En vez de aliviarla, la historia que Kon le había contado sobre su reclutamiento forzoso en el KGB, no había hecho más que aumentar su ansiedad. Él había sido brutalmente arrancado de su familia. Más tarde, se había enterado de la existencia de Anna. ¿Y qué podía ser más natural que reclamar a su propia hija para llenar ese vacío?

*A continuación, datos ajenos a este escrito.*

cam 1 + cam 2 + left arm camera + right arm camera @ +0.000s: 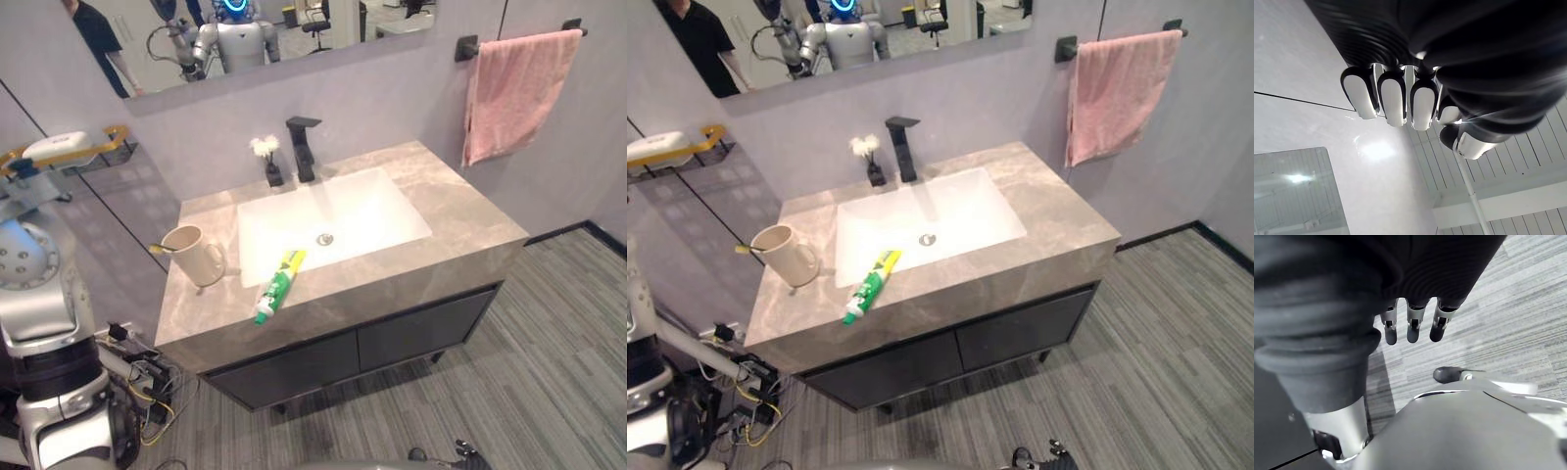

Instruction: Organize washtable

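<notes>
**Washtable in front of me, both my hands empty**

The grey stone surface (460, 211) spans the middle of my head view, standing against the wall on a dark cabinet (392, 338). A white rectangular sink (353, 211) is set into it, taking up most of the middle. Above it runs a mirror (392, 20), and to the right a pink towel (514, 93) hangs from a black bar on the wall. On the left wall there is a small shelf (88, 157) with a yellow rail and something white lying on it.

A black faucet (304, 147) stands upright at the back rim of the sink, and just beside it on the left is a small dark vase (272, 171) with white flowers. A beige cup (199, 255) stands upright on the surface left of the sink, with the yellow end of a toothbrush (157, 249) poking out over its rim. A green and yellow toothpaste tube (278, 286) lies flat on the front strip of the surface, near the cup, its yellow end at the sink's edge and its cap towards the front.

My left hand (1393, 100) is well away from the surface, its fingers relaxed and holding nothing. My right hand (1412, 325) hangs over the striped grey floor (1508, 318), fingers straight and empty.
</notes>
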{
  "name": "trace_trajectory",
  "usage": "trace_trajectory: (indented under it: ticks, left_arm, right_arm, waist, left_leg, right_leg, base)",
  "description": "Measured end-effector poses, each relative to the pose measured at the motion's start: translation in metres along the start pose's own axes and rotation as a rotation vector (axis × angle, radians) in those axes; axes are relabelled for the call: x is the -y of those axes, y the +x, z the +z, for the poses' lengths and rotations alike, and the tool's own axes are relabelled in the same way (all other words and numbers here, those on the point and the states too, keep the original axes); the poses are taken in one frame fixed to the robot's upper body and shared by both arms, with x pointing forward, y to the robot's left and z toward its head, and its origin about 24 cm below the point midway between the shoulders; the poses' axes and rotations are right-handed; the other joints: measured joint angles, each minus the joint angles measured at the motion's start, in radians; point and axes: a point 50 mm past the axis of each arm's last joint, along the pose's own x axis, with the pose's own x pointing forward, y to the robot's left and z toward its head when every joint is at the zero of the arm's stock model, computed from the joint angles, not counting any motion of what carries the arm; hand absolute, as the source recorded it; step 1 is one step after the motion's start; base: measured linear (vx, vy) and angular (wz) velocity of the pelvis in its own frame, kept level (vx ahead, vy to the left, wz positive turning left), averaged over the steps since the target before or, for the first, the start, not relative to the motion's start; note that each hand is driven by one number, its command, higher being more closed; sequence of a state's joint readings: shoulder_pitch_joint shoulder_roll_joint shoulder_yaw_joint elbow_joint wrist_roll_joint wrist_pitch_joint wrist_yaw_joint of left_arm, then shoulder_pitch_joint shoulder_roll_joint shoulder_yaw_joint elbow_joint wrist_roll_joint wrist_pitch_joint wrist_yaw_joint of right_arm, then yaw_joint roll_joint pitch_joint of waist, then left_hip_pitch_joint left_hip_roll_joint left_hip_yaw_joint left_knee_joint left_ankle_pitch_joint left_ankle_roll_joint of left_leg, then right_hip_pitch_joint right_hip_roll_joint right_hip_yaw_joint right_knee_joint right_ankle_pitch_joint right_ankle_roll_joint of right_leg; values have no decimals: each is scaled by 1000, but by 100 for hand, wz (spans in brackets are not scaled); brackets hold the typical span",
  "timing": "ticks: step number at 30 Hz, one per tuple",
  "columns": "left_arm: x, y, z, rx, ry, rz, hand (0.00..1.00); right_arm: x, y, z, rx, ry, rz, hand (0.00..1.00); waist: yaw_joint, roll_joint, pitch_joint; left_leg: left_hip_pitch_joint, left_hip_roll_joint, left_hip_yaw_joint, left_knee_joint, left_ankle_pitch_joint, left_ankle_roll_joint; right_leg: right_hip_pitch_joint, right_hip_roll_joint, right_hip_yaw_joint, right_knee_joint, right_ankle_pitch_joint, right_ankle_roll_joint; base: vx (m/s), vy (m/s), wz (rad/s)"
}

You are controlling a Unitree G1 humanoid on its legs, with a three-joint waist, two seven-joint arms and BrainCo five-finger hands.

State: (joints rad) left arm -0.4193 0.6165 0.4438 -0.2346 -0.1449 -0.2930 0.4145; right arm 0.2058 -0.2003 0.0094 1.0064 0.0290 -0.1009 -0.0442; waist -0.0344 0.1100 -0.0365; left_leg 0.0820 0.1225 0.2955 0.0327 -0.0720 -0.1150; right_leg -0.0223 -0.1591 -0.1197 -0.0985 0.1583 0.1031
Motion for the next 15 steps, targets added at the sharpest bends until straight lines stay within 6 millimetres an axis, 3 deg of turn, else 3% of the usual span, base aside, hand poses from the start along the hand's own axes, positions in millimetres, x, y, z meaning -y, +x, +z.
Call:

Lo sucedido en el ballet era una prueba irrefutable de que, de allí en adelante, dondequiera que Kon fuera, hiciera lo que hiciera, se aseguraría de llevar consigo a su querida hija. Y no permitiría que nadie se interpusiera en su camino, y menos Meg.

Kon era un experto en la intriga y la manipulación. ¿Cuál era el punto de contacto entre el abogado de Meg, el senador Strickland y la CIA? Ninguno de ellos podía ofrecerle a Meg la seguridad que necesitaba.

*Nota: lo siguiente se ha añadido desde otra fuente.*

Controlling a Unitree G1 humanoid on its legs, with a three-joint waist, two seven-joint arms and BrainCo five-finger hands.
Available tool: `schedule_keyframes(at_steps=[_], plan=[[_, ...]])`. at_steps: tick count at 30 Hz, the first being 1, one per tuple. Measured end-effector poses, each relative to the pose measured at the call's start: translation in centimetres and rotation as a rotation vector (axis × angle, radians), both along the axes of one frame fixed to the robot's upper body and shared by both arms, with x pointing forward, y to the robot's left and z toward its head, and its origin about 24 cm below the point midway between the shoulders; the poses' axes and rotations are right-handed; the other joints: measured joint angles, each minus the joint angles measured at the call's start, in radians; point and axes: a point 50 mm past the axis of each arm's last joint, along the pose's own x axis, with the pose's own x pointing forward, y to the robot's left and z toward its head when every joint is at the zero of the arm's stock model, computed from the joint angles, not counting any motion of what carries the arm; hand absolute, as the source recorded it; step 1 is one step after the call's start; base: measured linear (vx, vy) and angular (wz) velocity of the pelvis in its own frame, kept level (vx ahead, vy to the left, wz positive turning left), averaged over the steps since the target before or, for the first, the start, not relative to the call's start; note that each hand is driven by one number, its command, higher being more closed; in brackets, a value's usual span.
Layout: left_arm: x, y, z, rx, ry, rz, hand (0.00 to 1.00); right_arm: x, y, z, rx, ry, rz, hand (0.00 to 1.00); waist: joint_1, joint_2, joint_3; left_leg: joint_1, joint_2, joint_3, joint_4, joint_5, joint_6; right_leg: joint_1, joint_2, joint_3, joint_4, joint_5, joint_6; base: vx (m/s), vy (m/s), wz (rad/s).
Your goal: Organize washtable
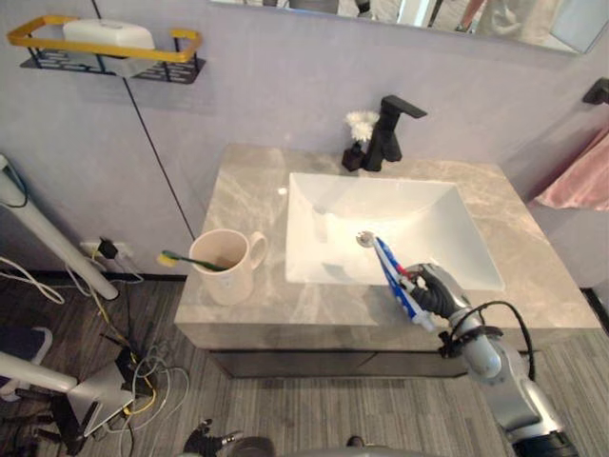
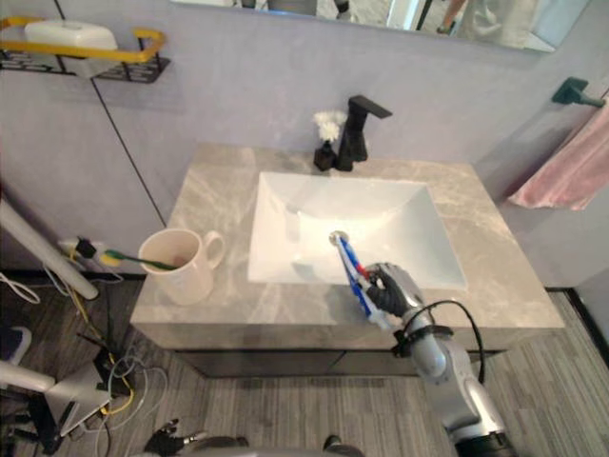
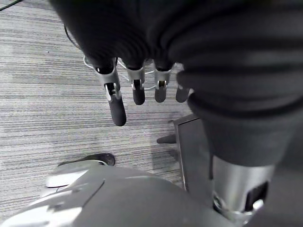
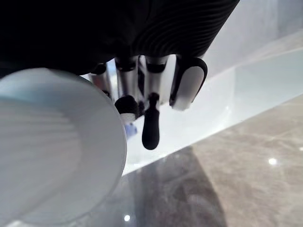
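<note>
Two hands logged. Left hand [image 3: 117, 106] is hanging low over the grey floor at 7 o'clock of the washtable [image 1: 249, 186], fingers straight and relaxed, carrying nothing.

Right hand [image 1: 436, 290] is reaching in from 5 o'clock and curling tight round a blue, red and white toothpaste tube [image 1: 388, 268]. The hand is sitting over the basin's front rim. The tube's white cap is pointing back toward the robot and its flat end is running out over the white basin [image 1: 400, 205] to just beside the drain [image 1: 364, 238]. Whether the tube is touching the basin, I cannot tell.

Front edge: a narrow strip of bare stone is lying between the basin rim and the counter lip.

At 8 o'clock a cream mug [image 1: 225, 267] is standing upright near the front left corner, with a green toothbrush [image 1: 190, 259] leaning out over its left side. Open stone is running between mug and basin, and on up the left side.

At 12 o'clock a black faucet [image 1: 385, 133] is standing behind the basin, with a small dark bottle with a white tuft [image 1: 357, 143] just beside it.

Far wall: a yellow-railed shelf [image 1: 176, 43] holding a white box [image 1: 108, 34] at 10 o'clock, and a pink towel [image 1: 580, 176] hanging at 2 o'clock.
</note>
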Motion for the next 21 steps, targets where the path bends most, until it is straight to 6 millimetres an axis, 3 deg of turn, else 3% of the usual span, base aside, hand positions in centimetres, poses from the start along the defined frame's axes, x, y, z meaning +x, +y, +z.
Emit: schedule_keyframes(at_steps=[13,17,19,21], plan=[[-1.5,0.4,-0.1,0.023,0.005,0.137,0.00,-0.6,0.6,1.5,0.042,-0.164,-0.067,1.00,0.002,0.031,-0.007,-0.008,0.000,-0.011,0.008,0.000,0.000,0.002,0.000,-0.011,0.000,0.000,0.000,0.00,0.000,0.02],[-2.2,2.7,0.5,0.078,-0.027,0.285,0.00,-0.7,0.7,1.7,0.051,-0.195,-0.064,1.00,0.003,0.034,-0.008,-0.010,0.000,-0.013,0.009,0.000,0.000,0.002,0.001,-0.012,-0.001,0.000,0.000,0.00,0.000,0.00],[-1.6,4.6,1.6,0.140,-0.092,0.340,0.00,-0.7,0.8,1.8,0.054,-0.204,-0.052,1.00,0.003,0.035,-0.008,-0.014,0.000,-0.016,0.009,0.000,0.000,0.001,0.001,-0.015,-0.002,0.000,0.000,0.00,0.000,0.05],[-0.1,7.7,3.9,0.239,-0.229,0.413,0.00,-0.9,1.0,2.2,0.056,-0.221,-0.042,1.00,0.008,0.036,-0.008,-0.021,0.000,-0.025,0.010,0.000,0.000,0.000,0.001,-0.022,-0.002,0.000,0.000,0.00,-0.007,0.10]])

Estaba ante una situación, sin precedentes, que tendría que afrontar sola. Primero, Kon intentaría darle una falsa sensación de seguridad y, entonces, golpearía. Tal vez tendrían que resolverlo fuera de los tribunales. Por el momento quizá lo mejor fuera seguirle el juego hasta ver con claridad la forma de enfrentarse a él. Sintió que un escalofrío le recorría el cuerpo. Apagó las luces del árbol de Navidad y perdió de vista a Kon. Pero, de alguna forma, la oscuridad pareció magnificar su presencia.

La ironía de la situación no le pasaba inadvertida. En un tiempo, Meg lo habría dado todo por tener a Kon tumbado en su sofá. Después de saber que estaba embarazada, su fantasía preferida era verlo entrar por la puerta y arrojarse en sus brazos.

«Entonces yo estaba trastornada», se reprendió a sí misma, deseando con toda su alma haber escuchado las advertencias de su tía.

Después de perder a sus padres, Meg había ido a vivir con su tía Margaret, que estaba inválida por la artritis y sufría del corazón. Margaret se horrorizó cuando Meg se atrevió por fin a contarle que había sido detenida y encarcelada en Moscú.

Su tía era la viuda de Lloyd, el hermano del padre de Meg, quien había hecho una notable carrera en la inteligencia naval y había muerto cuando Meg tenía poco más de veinte años. El tío Lloyd se había opuesto de manera tajante a los estudios de ruso de Meg y a su viaje a Rusia. Margaret también compartía aquella opinión.

Los hermanos tenían ideas contrarias sobre la amenaza que Rusia significaba para el mundo. El padre de Meg no solo era pacifista, sino también un humanista que creía que el idioma era la base de la comunicación entre los pueblos. Decía que llegaría un día en que las dos naciones coexistirían en paz. Los Estados Unidos necesitarían maestros y embajadores que comprendieran y hablaran ruso, gente como Meg. El tío Lloyd, por su parte, decía que las ideas de su hermano eran puras quimeras y utilizaba todos los datos que tenía a su disposición para apoyar sus puntos de vista. Cuando Meg le contó lo ocurrido a su tía, ésta repitió aquellos datos y le dijo que, si su marido viviera aún, habría convertido el encarcelamiento de su sobrina en un incidente diplomático.